The master bedroom has huge windows on three sides, with the bed positioned at an angle so that the morning sun rises at the head of the bed, and the sunset over the sea can be seen on both sides from it. It was here that Neruda (already suffering from cancer) came to rest on the morning of September 11, 1973, when he heard how La Moneda (the presidential palace in Santiago) had been stormed, and his friend Salvador Allende killed by the agents of what would become one of the most brutal military dictatorships in a region already known for its vicious regimes.
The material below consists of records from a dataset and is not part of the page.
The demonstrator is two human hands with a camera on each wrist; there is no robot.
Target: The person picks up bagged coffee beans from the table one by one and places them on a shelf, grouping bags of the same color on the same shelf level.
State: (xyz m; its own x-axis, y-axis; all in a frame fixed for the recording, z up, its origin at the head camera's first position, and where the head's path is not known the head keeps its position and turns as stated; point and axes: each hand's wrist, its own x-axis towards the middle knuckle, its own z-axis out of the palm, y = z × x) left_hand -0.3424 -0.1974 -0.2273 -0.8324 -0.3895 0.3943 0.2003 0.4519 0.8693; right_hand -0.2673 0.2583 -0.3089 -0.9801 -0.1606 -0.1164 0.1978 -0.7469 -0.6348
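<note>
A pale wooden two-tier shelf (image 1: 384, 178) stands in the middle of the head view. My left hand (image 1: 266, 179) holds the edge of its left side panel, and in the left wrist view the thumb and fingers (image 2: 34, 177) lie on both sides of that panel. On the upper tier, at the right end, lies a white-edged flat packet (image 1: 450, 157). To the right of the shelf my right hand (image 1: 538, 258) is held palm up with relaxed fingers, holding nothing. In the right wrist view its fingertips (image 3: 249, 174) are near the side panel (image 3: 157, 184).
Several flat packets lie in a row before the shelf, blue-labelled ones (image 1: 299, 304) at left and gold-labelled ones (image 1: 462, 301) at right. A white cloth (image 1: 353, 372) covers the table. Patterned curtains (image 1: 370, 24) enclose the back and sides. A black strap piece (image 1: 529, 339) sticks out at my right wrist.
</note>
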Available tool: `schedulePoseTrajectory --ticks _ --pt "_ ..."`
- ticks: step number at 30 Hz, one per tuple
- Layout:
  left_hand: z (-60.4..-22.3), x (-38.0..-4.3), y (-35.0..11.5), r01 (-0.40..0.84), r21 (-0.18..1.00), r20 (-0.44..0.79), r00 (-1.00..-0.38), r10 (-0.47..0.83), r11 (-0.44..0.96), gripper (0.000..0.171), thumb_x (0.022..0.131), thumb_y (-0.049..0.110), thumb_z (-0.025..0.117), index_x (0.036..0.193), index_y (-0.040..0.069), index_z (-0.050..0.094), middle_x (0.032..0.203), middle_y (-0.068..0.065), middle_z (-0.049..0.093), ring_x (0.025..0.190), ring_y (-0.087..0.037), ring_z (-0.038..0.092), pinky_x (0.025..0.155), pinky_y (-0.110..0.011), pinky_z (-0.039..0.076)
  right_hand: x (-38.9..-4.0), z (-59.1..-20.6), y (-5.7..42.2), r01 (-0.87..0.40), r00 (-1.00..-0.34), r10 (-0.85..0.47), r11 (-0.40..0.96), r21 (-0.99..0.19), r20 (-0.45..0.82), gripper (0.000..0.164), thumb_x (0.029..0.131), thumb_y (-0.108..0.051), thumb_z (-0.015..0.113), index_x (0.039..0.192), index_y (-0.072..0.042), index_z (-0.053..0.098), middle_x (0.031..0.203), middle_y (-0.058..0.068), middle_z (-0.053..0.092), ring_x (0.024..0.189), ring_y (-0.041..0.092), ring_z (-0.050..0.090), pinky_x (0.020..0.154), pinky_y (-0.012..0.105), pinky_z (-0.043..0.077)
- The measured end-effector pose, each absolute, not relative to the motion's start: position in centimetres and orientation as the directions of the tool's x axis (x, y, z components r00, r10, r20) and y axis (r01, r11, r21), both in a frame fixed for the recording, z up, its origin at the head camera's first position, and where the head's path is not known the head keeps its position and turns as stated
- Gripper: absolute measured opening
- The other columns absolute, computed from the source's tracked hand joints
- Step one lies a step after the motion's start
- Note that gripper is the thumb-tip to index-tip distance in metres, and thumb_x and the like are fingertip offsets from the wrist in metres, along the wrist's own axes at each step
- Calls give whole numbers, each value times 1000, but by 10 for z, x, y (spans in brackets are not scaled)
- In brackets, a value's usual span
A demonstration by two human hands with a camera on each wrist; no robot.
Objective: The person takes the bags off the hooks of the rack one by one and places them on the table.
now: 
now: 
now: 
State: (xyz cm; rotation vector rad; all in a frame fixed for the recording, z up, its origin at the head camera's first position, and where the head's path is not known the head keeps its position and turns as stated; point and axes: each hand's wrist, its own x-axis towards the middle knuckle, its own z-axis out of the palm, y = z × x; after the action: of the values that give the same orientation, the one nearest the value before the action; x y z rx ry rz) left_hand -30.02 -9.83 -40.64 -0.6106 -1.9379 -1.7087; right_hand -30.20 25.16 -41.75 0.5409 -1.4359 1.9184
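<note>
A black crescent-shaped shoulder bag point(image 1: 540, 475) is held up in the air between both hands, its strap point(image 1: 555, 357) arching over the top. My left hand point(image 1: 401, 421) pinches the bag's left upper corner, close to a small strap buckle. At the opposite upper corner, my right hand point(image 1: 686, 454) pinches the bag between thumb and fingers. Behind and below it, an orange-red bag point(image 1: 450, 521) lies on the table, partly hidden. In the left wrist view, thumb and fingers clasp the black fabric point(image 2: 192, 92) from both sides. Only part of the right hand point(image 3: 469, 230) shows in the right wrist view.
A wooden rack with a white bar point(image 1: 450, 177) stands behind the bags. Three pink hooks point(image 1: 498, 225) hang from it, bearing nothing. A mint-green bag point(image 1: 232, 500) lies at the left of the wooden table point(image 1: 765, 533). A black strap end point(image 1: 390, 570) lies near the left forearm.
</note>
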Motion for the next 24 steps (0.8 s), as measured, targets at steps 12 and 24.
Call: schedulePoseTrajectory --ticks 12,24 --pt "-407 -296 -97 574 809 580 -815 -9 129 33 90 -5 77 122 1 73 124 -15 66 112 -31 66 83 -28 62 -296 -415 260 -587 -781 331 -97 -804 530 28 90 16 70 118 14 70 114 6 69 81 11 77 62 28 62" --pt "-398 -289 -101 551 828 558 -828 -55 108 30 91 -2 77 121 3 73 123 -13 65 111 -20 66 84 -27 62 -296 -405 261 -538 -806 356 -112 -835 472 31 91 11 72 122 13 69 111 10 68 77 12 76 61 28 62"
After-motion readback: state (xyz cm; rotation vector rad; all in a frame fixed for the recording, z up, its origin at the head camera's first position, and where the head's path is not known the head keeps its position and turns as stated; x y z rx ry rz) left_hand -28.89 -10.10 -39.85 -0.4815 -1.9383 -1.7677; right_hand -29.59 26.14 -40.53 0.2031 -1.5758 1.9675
A few days later he had to be taken to hospital, his spirit broken by the devastating news of the killings of the young in the stadium and on the streets, the arrests and murders of his friends. His fragile body sank into a coma. He never came back alive to his beloved house, which was taken over by the junta, as his other houses were ransacked and plundered. It was not until 1992, after the end of the military dictatorship, that the bodies of Neruda and his beloved third wife Matilde, for whom he wrote his most wonderful love poems, were buried together according to their wishes, at a spot between the house and the sea, caught between wind and waves.

In the poem “Summary”, in the collection Plenos Poderes, or Fully Empowered , Neruda wrote that his life, “water on stone, goes singing its way between joy and obligation”. This house still reflects that joy, still can show us what it might be like to be water on stone.